- PROBLEM TO SOLVE -
Reproduce the listing below character for character; drop every image.

- INPUT DATA -
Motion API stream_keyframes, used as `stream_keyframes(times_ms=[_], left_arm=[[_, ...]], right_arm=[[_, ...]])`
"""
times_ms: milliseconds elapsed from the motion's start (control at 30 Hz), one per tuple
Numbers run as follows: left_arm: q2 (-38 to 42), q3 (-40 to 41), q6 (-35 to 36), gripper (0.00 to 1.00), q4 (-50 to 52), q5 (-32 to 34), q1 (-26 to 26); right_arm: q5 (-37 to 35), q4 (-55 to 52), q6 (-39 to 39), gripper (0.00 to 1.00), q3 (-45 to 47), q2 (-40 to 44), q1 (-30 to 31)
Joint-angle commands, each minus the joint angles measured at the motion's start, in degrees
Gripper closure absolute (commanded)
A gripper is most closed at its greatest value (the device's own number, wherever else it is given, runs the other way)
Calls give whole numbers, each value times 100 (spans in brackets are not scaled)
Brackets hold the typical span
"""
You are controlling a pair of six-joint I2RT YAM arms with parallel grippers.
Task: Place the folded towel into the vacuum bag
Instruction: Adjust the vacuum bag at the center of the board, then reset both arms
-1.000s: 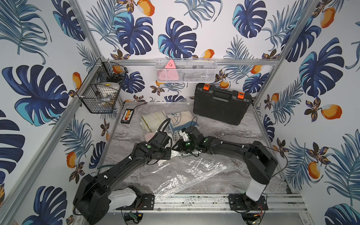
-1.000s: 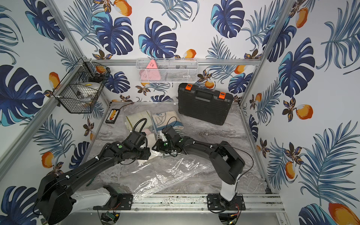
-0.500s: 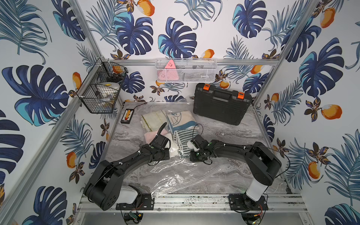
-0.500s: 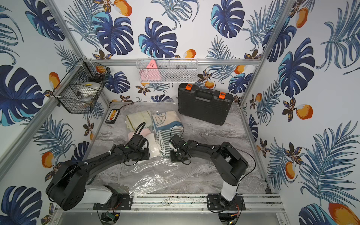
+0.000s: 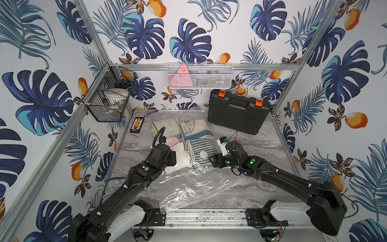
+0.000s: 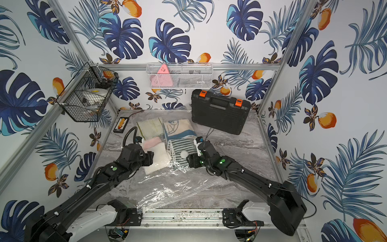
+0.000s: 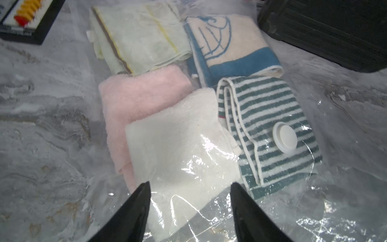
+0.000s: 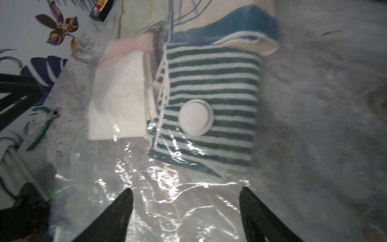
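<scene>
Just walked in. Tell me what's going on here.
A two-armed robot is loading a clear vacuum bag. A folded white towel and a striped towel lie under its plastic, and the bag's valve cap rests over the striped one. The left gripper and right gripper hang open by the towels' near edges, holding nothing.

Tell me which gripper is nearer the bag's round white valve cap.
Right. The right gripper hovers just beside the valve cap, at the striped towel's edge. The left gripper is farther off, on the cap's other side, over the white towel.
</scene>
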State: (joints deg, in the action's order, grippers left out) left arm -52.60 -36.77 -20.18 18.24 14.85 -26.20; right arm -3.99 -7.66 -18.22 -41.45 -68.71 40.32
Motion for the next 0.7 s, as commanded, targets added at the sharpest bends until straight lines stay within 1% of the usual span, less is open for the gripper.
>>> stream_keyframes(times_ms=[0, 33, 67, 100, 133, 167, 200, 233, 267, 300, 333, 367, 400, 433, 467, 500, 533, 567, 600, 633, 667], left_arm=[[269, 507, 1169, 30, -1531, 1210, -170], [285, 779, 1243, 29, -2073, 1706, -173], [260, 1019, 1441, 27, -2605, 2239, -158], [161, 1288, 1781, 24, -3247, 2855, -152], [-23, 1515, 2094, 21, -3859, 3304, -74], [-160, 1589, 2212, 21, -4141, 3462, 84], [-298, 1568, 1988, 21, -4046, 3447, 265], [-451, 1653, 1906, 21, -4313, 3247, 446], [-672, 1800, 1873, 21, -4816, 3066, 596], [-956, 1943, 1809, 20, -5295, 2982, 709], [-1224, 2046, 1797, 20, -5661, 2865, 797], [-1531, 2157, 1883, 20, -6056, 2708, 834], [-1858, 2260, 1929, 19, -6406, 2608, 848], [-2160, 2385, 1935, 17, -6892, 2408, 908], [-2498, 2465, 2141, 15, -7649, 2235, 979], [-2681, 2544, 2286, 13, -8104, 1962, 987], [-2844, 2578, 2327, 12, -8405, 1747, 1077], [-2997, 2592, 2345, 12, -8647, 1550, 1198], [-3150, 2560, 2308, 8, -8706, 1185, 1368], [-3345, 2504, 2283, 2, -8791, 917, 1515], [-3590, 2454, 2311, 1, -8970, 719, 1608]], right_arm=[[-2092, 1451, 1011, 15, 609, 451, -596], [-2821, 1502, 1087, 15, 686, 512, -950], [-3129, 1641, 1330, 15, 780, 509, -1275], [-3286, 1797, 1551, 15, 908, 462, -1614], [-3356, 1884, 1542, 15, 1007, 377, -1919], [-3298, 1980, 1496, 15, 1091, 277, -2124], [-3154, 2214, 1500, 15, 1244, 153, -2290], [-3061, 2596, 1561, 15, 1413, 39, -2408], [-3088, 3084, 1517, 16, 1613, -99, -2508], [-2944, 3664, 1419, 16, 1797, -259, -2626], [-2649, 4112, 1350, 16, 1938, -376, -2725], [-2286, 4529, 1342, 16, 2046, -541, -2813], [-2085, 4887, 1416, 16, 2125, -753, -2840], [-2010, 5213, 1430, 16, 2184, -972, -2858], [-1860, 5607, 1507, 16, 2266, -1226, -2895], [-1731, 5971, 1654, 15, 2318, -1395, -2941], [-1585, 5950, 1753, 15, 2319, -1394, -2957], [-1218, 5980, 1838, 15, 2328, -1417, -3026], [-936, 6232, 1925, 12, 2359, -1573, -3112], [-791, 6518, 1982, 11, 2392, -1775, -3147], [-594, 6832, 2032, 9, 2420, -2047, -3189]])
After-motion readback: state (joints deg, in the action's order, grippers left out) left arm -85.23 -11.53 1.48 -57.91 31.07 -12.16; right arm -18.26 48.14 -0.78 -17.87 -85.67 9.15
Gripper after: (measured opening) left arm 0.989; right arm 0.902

- RESULT FOR THIS TASK -
Motion API stream_keyframes, used as `stream_keyframes(times_ms=[_], left_arm=[[_, ...]], right_arm=[[_, ...]])`
"""
times_ms: milliseconds elapsed from the motion's start (control at 30 Hz), one per tuple
Numbers run as follows: left_arm: q2 (-38 to 42), q3 (-40 to 41), q6 (-35 to 36), gripper (0.00 to 1.00), q4 (-50 to 52), q5 (-32 to 34), q1 (-26 to 26); right_arm: q5 (-37 to 35), q4 (-55 to 52), q6 (-39 to 39), gripper (0.00 to 1.00), q3 (-45 to 47), q2 (-40 to 44), q1 (-30 to 31)
Joint-angle commands, each minus the joint angles measured at the motion's start, in degrees
Gripper closure absolute (commanded)
A gripper is most closed at its greatest value (the device's own number, wherever else it is given, runs the other way)
Calls give whole numbers, each value times 100 (spans in brackets are not scaled)
Brackets hold the typical span
"""
You are controlling a pair of six-joint I2RT YAM arms with parallel grippers.
Task: Place the folded towel into the vacuum bag
Instruction: Adjust the vacuum bag at the center of the board, then reset both arms
-1.000s: 
-1.000s: 
-0.500s: 
-0.500s: 
+0.000s: 
+0.000s: 
+0.000s: 
+0.000s: 
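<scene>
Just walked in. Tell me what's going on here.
A two-armed robot is loading a clear vacuum bag. A folded white towel and a striped towel lie under its plastic, and the bag's valve cap rests over the striped one. The left gripper and right gripper hang open by the towels' near edges, holding nothing.

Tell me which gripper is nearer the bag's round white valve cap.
Right. The right gripper hovers just beside the valve cap, at the striped towel's edge. The left gripper is farther off, on the cap's other side, over the white towel.
</scene>
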State: (joints deg, in the action's order, grippers left out) left arm -52.60 -36.77 -20.18 18.24 14.85 -26.20; right arm -3.99 -7.66 -18.22 -41.45 -68.71 40.32
Motion for the next 0.7 s, as commanded, targets added at the sharpest bends until straight lines stay within 1% of the usual span, less is open for the gripper.
>>> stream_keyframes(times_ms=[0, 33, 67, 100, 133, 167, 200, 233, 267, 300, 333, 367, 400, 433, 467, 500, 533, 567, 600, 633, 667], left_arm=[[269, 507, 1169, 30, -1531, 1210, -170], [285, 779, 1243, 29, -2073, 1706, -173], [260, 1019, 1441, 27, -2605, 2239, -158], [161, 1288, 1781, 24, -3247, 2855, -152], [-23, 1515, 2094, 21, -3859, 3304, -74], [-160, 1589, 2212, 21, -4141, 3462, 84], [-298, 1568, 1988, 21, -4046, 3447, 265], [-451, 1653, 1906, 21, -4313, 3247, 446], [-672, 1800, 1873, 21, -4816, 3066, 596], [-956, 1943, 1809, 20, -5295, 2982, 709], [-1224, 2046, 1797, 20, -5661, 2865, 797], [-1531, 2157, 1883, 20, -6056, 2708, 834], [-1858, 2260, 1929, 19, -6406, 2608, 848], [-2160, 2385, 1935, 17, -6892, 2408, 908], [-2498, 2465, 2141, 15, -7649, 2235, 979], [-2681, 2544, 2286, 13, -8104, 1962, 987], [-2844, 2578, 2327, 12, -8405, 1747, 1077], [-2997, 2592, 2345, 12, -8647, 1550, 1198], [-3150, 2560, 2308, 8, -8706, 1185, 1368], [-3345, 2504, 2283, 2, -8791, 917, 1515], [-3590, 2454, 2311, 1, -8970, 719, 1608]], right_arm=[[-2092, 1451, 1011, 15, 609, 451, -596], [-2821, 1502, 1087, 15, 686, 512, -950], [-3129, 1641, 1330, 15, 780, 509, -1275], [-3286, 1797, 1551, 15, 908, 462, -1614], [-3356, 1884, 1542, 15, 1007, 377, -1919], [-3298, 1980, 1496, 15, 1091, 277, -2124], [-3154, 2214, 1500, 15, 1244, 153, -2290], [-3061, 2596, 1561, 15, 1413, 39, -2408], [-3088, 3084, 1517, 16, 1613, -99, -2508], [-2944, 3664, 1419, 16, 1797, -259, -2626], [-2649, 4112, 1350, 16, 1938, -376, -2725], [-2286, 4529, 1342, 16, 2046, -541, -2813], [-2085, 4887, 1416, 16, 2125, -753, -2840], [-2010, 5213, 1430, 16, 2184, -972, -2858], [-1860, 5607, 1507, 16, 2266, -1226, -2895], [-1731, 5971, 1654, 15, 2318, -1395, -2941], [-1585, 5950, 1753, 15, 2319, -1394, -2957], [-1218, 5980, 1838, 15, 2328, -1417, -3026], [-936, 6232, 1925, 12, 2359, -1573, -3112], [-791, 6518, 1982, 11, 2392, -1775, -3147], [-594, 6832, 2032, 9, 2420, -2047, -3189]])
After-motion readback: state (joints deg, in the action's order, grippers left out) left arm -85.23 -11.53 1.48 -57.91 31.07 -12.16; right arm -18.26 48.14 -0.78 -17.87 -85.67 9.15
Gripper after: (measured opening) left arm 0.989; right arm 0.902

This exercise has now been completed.